Wallace Stevens, I believe, is the progenitor of contemporary verse.  Maybe Mallarme, before Stevens.  Mallarme’s poetry “evokes” meaning, rather than stating it.  His “Prelude a l’apres-midi d-un faune,” probably his most well-known poem made even more immortal due to Debussy’s musical setting of it, is a model example of his style.  Even in English translation, one can discern the flavor of his French evocations.  I put Wallace Stevens in his lineage as Stevens, also, evokes and does not declare in his poetry.

Contemporaries of Stevens–Eliot and Frost–differ in their treatment of language.  They make declarative sentences and they make points.  While they both employ the modern “objective correlative,” the imagery they employ is to make a point, or argument.  Their sentences connect subjects with objects.  When Robert Frost writes, “Something there is that doesn’t love a wall,” we know that Frost is using a New England stone wall to reflect on division between humans.  Wallace Stevens criticized Frost for this, saying, “The trouble with you, Robert, is that you write about–subjects.”  To which Frost replied, “The trouble with you, Wallace, is that you write about bric-a-brac.”

When one approaches a Stevens poem, one doesn’t ask what Stevens is writing about.  He doesn’t write about subjects.  He writes “about” language and word juxtapositions.  Some say he writes about human subjectivity or the creative process.  But I won’t even give him that.  His word situations defy meaning.  One enjoys the words themselves, not what he’s talking “about.”  Contemporary verse follows the style of Stevens.  He doesn’t write about subjects, but I’ll not say it’s bric-a-brac.
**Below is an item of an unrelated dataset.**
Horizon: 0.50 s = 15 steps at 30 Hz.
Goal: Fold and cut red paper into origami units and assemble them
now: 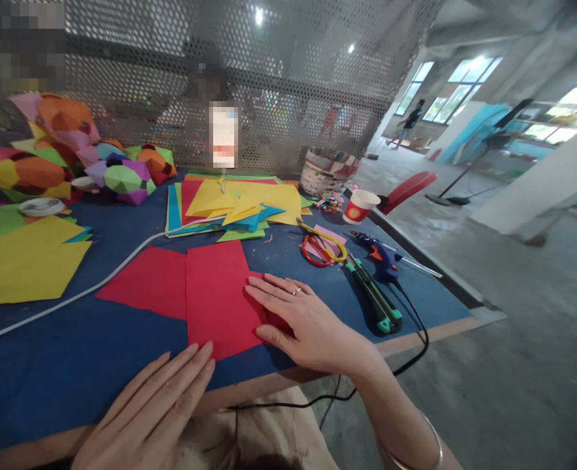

My complaint about Stevens and much contemporary poetry is I find it wanting in depth.  Having fun with words is fun, as far as it goes, but ultimately one wants to come away from a poem with more than a bare feeling evoked by words.  Nietzsche turned philosophy into literature.  Though his literary works are as vapid as Stevens at his worst.  Frost is a true embodiment of Emerson’s philosophical poet.  Frost was a philosopher, maybe even a mystic (he said he was).  And Frost made philosophy in verse.  I fear that contemporary styles of poetry are but a fad.  Everybody is writing in the school of Stevens, just like a generation ago everybody was writing sestinas because Pound reintroduced them into modern poetry.  What will last into time we cannot say today.  But we can say that for today, Stevens wins the day.

 

A LITANY

The Keepers of intellectual trends hold apparent power

And to make it, some are slaves to the Keepers’ fashion

I am a free man to my own muse

I am a priest who intones the litany:

 

Blake was a free genius, self-published,

And died in literary obscurity

Until T. S. Eliot gave him a name

Shelley knew, “Nor fame, nor power, nor love, nor leisure”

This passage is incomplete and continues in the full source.